«Старшим сыном, — говорил Илья Попадичев, — в нашей семье был я. На восьмом году матушка начала посылать меня учиться грамоте, как будто грамота нужна была мне! Учиться читать я ходил к приходскому дьячку, а писать — в нижнюю городскую расправу (Нижний земский суд). По субботам, бывало, придешь к матери и просишь: «Матушка, дайте копеечку». — «На что тебе?» — «Нынче суббота, будем зады читать!» Мать даст копеечку, купишь 10 бубликов, наденешь их на руку, до самого плеча, и тогда смело идешь к строгому дьячку на повторение задов.
Двое других моих братьев, родившихся, когда отец мой был уже обер-офицером, служили потом чиновниками в Харьковской губернии. Самому же мне пришлось всю жизнь прошляться по заграницам, сперва на коне, а потом пешком и с ружьем. Да, слава Тебе Господи, не жалею об этом и благодарю Создателя.
В 1780 году был получен указ о поступлении всех кантонистов на службу. В городе Купянске собрали нас всего человек 100; некоторым было не более 14–15 лет, и всех нас отправили в Смоленский драгунский полк, стоявший тогда лагерем верстах в полутораста от нашего города. Полком этим командовал тогда бригадир, старик Иван Григорьевич Шевич, а подполковником в полку был Селявин.

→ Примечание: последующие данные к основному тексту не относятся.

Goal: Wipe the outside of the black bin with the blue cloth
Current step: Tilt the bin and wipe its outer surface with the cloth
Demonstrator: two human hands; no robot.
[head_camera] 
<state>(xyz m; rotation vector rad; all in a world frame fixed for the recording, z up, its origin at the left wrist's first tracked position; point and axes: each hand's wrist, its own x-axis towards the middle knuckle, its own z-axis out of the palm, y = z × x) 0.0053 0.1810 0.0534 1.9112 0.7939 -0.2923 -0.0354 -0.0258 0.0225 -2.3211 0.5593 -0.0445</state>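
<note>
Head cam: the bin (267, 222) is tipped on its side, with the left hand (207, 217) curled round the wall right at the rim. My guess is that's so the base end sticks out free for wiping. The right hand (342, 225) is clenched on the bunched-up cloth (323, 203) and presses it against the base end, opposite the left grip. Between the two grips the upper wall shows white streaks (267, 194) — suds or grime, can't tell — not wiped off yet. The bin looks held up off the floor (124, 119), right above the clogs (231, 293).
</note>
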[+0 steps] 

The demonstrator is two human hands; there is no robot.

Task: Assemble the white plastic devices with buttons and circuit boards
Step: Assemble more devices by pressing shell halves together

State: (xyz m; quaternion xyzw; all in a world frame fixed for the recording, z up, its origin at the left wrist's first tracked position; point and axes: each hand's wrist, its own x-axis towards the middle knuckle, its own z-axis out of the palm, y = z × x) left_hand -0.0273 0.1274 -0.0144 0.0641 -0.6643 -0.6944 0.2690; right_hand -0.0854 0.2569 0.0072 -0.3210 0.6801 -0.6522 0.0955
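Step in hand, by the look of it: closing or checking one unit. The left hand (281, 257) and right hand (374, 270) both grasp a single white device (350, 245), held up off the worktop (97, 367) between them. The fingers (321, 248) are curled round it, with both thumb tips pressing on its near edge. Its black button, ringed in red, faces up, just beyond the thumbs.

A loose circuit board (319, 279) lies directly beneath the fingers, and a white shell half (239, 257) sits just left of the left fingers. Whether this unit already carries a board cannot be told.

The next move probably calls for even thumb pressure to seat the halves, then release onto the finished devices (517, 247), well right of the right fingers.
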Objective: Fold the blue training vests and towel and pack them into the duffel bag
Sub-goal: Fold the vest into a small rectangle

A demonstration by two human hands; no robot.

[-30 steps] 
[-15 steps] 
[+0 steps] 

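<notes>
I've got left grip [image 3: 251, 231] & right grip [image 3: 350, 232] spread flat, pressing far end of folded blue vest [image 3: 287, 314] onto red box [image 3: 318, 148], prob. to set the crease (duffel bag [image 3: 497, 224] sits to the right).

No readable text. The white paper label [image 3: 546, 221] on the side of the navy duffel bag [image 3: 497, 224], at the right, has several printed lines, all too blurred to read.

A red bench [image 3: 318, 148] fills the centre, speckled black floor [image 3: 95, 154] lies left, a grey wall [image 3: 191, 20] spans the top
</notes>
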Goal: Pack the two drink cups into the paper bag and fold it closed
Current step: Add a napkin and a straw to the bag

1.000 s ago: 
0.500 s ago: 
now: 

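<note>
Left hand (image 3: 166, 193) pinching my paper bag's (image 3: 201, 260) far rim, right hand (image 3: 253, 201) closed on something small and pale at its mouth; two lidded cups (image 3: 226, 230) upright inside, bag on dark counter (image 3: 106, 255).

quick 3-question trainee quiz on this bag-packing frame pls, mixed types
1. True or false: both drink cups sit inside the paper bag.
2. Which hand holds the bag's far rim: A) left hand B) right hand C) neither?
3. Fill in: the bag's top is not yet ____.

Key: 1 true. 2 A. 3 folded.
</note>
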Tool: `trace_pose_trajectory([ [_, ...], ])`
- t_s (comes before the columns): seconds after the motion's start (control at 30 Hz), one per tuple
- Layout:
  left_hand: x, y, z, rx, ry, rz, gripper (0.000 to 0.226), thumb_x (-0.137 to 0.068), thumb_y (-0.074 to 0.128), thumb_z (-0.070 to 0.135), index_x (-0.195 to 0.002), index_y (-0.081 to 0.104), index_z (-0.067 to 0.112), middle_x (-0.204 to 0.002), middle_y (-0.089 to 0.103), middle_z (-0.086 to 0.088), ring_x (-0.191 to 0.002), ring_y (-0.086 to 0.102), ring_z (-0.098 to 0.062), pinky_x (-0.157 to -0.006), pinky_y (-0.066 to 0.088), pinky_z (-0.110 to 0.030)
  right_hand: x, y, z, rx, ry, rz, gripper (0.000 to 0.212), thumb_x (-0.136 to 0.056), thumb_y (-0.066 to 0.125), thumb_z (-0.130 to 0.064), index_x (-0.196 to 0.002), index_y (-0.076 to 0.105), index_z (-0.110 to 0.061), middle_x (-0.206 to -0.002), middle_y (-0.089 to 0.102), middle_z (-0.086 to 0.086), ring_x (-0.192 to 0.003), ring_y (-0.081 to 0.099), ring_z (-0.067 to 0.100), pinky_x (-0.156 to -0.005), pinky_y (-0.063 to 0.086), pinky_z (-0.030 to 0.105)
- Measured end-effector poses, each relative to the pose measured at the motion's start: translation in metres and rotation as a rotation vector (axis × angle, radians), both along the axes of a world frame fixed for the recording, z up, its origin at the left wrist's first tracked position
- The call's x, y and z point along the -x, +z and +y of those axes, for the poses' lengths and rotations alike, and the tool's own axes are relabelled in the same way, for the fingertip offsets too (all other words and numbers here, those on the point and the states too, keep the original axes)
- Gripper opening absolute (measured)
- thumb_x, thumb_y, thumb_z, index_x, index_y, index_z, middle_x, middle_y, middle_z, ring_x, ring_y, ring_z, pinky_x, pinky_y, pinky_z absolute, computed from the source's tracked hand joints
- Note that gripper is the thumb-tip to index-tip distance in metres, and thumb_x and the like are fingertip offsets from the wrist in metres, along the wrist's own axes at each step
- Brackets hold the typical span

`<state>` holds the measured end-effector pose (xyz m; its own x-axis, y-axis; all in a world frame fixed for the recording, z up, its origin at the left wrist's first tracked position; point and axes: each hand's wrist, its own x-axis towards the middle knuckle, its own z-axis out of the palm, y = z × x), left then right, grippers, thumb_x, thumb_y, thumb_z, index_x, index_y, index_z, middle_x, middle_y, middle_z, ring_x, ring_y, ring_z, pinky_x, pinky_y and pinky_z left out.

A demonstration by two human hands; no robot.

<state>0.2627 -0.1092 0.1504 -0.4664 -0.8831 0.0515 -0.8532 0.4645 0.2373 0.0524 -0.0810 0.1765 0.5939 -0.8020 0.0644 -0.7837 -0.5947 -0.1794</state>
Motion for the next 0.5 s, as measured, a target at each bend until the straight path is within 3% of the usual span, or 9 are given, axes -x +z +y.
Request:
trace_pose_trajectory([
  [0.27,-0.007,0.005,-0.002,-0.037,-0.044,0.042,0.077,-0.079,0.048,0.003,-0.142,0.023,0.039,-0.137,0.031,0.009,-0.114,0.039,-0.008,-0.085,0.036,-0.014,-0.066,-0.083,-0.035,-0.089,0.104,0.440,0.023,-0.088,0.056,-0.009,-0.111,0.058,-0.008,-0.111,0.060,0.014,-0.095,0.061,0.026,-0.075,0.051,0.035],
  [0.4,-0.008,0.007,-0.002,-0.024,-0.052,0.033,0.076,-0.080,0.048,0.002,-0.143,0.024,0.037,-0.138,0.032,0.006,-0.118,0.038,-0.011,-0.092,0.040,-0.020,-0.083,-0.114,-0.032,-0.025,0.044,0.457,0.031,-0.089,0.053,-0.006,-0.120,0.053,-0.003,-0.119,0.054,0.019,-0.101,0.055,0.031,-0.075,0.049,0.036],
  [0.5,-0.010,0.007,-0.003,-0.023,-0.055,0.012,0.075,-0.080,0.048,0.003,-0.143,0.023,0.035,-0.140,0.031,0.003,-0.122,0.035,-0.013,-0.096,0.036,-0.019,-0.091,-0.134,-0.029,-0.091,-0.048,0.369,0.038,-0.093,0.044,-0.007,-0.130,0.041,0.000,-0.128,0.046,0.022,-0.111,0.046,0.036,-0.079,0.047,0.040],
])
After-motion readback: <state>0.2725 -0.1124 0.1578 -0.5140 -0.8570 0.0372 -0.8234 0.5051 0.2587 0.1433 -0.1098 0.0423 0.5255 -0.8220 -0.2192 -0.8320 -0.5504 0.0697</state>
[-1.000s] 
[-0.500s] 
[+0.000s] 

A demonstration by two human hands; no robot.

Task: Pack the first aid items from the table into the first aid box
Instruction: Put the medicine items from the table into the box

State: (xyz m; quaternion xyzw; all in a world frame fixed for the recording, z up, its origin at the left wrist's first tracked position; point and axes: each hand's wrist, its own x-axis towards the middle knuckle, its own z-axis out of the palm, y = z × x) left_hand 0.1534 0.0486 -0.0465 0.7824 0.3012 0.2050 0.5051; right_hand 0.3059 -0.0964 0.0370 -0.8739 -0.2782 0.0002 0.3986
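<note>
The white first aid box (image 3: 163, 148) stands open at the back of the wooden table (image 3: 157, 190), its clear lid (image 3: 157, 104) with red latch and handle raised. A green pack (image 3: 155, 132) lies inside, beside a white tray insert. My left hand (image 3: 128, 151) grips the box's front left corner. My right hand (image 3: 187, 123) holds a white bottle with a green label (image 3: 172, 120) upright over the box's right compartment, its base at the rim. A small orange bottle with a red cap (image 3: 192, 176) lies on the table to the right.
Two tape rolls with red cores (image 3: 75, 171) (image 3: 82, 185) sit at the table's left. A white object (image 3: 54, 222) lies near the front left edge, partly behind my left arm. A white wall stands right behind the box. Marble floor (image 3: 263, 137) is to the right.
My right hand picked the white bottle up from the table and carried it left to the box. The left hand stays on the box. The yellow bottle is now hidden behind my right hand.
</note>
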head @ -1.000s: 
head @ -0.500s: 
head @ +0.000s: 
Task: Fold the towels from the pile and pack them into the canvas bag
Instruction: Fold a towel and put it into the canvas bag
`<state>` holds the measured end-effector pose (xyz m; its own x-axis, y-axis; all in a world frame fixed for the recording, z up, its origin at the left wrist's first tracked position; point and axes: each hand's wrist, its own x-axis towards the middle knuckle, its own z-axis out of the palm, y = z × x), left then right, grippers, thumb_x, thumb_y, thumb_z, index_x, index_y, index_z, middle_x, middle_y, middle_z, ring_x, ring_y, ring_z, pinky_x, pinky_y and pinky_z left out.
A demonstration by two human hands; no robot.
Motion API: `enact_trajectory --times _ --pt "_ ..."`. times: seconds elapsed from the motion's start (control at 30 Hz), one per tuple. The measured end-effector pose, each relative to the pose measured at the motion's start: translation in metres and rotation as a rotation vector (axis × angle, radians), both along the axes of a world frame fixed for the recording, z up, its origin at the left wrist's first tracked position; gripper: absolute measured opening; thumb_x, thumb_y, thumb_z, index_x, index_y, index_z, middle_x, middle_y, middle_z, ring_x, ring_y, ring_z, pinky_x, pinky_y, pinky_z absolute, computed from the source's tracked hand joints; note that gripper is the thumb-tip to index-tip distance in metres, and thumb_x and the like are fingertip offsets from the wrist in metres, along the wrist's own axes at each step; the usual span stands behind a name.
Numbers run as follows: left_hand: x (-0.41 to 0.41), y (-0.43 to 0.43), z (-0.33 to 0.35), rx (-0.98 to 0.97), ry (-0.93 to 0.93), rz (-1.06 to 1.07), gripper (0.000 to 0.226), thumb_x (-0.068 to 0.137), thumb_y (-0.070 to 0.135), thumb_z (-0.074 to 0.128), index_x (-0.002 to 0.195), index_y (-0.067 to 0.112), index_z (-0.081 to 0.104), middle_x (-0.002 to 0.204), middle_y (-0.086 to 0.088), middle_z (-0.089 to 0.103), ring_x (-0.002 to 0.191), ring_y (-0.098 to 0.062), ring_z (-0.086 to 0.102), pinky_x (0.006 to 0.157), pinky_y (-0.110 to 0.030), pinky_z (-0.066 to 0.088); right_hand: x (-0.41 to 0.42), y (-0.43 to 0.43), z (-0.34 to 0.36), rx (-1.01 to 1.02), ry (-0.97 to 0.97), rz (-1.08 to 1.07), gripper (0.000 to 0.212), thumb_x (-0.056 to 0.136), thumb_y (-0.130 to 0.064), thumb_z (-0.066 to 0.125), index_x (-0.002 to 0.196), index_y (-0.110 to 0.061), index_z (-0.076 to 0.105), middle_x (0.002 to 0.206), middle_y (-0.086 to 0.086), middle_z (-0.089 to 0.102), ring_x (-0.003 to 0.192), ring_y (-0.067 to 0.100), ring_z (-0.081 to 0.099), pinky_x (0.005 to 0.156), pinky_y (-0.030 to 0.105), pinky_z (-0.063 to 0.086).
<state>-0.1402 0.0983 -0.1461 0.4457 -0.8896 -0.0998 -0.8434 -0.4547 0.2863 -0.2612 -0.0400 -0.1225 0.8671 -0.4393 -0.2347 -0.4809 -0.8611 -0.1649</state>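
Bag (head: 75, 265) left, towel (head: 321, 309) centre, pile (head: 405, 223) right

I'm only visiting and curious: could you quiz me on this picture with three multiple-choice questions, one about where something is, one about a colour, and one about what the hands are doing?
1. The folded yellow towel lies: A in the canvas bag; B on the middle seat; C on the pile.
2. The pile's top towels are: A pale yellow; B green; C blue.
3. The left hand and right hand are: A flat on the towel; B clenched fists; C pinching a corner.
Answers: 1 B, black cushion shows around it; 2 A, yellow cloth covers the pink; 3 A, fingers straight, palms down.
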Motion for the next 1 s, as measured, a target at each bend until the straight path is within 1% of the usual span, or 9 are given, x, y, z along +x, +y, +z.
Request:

С самого определения в полк я поступил в 3-й эскадрон. Дядькою у меня был Користелев — драгун строгий, но и правдивый; впрочем, тогда молодые солдаты по дядькам оставались не долго, а прямо поступали во взводы в заведование капралов.
Для обучения строю, что делалось редко поутру, а больше вечером, кантонисты со всех 10 эскадронов сводились вместе и обучались деревянными ружьями.
После ужина игрывали в городки. Полк стоял лагерем в палатках, вместе с Чугуевским казачьим полком; у казаков палаток не было.
Палатка Шевича была на правом фланге. Вот, бывало, вечером выйдет бригадир из палатки и приказывает часовому: «Часовой! Кричи, чтобы выходили играть в городки». Весь полк и выходит поэскадронно, перед палатки; начинались игры, песни, и веселье разносилось по всему лагерю. Эх! Ваше благородие, то-то было время золотое! А теперь куда речи девались?.. И что с силой сталось?
Из лагерей мы вступили на зимовые квартиры и стали к молдаванским и сербским выходцам. На зимних квартирах, когда стояли в своих границах, как только, бывало, придем, так сейчас и заботимся, чтобы выстроить конюшни; этим занимались сами, а иногда и учителей заставляли. Конюшни строили большие, так, чтобы целый эскадрон лошадей мог стать свободно.
Зимой обучались по избам — ружьями; для этого обыкновенно выкапывали в домах хозяев ямы, так чтобы четыре человека могли стать в них свободно и делать все приемы ружьем не доставая потолка. Учили нас фехтовать саблями, только вместо сабель заставляли брать палки, чтобы иной по неловкости не срубил лошади шеи.
Каска с передним «памомажем»>{110}
Тут же нас и обмундировали. Сшили куртку темно-зеленого сукна с медными гладкими пуговицами по борту и красные суконные шаровары, подшитые кожей. На куртке — погоны, воротник и обшлага; кушак и на шароварах лампасы были из палевого сукна. С левого боку на подвязной портупее привешивалась сабля. Штыковые ножны висели на портупее возле крюка, на который в пешем строю закидывалась сабля. Рукоять сабли была с одним медным ободком без поручей. Полосы рубили отлично и на каждой был вензель Екатерины II, украшенный короною.
Ножны делались из простого лубка, который обшивался кожей, оттого походом полоса никогда не забивалась и была всегда остра, а когда они в железных ножнах, то ее надо подтачивать после каждого перехода.
Боевая сума с 30-ю ружейными патронами надевалась через левое плечо на гладкой беленой перевязи, концы ее заправлялись сверху в подсумок, который приходился сзади с правого боку.
Пистолетный шомпол накладывался сверх подсумка на ремне, а спереди на перевязи пригонялся крюк, на который вешалось в конном строю ружейным кольцом легкое драгунское ружье.
Головной убор состоял из каски с передним памомажем (то есть плюмажем) из петушьих перьев, сзади которого пристегивался длинный треугольный лоскут палевого сукна с кисточкой на конце. Впоследствии памомажи на касках стали делать из белых конских волос. Когда выходили в конный строй, то надевали перчатки с раструбами.